Proposta estabelece afastamento e suspensão de remuneração durante tramitação de ação de perda de cargo e segue para votação no plenário

Reunião da CCJ do Senado nesta quarta-feira (Foto: Reprodução/G1/Andressa Anholete/Agência Senado)

O Senado, por meio da Comissão de Constituição e Justiça (CCJ), aprovou nesta quarta-feira (8) uma Proposta de Emenda à Constituição (PEC) que elimina a aposentadoria compulsória como forma de punição a juízes e integrantes do Ministério Público. A matéria ainda precisa ser analisada pelo plenário, onde será necessária a aprovação de pelo menos 49 senadores em dois turnos de votação.

A PEC, relatada pela senadora Eliziane Gama (PSD-MA) e apresentada originalmente pelo então senador e atual ministro do STF, Flávio Dino, prevê que, em casos de infrações graves que configurem crime, magistrados e membros do MP possam perder o cargo e ter suas funções suspensas, sem manutenção dos vencimentos. O texto estabelece um prazo de 30 dias para que seja proposta ação pedindo a perda do cargo e determina a suspensão da remuneração durante a tramitação do processo.

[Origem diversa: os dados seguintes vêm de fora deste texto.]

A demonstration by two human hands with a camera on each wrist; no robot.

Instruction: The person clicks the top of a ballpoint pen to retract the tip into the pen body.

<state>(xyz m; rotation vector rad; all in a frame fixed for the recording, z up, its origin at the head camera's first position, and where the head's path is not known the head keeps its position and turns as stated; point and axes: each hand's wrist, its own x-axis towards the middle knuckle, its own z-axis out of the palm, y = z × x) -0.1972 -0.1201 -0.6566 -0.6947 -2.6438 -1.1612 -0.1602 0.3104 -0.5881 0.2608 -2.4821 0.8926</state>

“Estamos acabando com uma prática que consideramos inaceitável. A aposentadoria compulsória como punição era imoral e prejudicava a credibilidade das instituições”, afirmou a relatora. Ela destacou que a medida busca garantir sanções proporcionais à gravidade dos ilícitos e reforçar a confiança do público nas instituições democráticas.

Até então, a Lei Orgânica da Magistratura Nacional (Loman) previa a aposentadoria compulsória como punição máxima para juízes em casos de infrações graves. Com a aprovação da PEC, essa modalidade de sanção deixa de existir, alinhando a legislação às determinações recentes do STF, que já havia indicado a perda do cargo e da remuneração como maior punição em casos de violações disciplinares.

Trechos que tratavam de militares foram retirados do texto após discussão em plenário, mantendo a aplicação da PEC apenas a magistrados e membros do Ministério Público.

A proposta agora segue para votação no plenário do Senado, onde sua aprovação definirá a forma como crimes e faltas graves cometidos por magistrados e integrantes do MP serão punidos oficialmente.